[Data items]
────────────────────────────────────────
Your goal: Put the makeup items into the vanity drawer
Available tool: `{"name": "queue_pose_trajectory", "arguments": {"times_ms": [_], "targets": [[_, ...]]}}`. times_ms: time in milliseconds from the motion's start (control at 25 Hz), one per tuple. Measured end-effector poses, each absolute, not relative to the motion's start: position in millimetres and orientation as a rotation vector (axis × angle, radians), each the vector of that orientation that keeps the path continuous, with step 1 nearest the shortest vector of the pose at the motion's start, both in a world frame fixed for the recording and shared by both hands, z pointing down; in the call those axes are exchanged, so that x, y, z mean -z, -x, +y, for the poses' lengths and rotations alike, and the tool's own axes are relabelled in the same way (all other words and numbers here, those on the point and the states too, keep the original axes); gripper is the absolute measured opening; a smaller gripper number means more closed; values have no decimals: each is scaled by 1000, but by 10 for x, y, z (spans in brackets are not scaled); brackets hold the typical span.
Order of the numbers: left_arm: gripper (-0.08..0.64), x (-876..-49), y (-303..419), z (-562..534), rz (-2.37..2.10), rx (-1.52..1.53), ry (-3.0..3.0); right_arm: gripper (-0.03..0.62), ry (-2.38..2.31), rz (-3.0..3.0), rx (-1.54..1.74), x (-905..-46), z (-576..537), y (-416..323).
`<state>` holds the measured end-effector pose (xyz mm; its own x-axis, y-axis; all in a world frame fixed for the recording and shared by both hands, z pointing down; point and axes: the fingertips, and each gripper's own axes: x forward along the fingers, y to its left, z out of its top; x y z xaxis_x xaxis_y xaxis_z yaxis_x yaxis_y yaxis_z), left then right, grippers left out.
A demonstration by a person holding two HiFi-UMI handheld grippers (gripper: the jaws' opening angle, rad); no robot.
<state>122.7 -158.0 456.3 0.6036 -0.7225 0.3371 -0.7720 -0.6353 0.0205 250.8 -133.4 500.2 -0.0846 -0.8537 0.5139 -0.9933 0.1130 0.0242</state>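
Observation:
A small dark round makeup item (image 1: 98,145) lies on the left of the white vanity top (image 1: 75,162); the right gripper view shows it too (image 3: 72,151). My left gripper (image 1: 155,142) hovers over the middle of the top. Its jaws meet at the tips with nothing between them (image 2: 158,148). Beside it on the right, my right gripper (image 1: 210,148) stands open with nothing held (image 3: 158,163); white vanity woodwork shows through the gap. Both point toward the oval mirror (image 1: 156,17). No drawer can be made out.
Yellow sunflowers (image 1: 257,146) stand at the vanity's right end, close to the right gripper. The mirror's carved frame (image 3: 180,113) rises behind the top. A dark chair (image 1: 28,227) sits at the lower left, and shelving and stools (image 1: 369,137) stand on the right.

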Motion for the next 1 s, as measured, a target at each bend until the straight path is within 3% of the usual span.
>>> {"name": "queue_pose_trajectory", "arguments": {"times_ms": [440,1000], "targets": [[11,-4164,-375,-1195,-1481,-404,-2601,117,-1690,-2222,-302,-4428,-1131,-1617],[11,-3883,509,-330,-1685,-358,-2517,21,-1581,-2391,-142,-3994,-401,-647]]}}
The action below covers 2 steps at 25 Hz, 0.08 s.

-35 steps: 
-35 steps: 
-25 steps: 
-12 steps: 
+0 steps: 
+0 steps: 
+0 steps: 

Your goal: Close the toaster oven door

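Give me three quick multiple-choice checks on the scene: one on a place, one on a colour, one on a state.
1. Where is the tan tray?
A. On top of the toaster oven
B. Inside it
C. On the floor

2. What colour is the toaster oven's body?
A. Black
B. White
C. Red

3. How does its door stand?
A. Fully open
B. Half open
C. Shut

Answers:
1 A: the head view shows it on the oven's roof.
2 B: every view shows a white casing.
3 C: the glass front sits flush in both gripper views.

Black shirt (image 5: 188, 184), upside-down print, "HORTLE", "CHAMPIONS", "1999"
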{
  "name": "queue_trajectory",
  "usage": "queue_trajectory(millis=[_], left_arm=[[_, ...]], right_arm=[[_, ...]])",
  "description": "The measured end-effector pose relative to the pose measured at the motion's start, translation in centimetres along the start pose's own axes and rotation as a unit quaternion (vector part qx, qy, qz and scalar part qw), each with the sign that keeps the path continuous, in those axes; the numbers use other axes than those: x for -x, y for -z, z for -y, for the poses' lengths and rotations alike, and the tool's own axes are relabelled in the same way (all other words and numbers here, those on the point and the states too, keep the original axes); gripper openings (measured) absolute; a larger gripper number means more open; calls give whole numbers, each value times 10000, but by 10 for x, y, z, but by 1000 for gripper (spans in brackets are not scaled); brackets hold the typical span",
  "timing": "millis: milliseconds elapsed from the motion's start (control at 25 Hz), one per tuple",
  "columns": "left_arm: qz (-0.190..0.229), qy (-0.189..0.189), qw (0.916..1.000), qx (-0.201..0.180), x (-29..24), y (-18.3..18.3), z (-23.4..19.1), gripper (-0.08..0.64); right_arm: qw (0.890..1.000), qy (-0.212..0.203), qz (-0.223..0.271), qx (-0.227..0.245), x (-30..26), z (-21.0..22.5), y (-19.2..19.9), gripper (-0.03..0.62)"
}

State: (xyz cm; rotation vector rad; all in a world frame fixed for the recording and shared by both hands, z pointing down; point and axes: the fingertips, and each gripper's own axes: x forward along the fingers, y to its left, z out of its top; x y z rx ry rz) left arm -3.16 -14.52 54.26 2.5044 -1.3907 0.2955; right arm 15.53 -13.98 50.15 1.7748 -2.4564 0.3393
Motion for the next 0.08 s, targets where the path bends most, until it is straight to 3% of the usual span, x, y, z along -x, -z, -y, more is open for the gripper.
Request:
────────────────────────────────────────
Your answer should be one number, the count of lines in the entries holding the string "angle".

2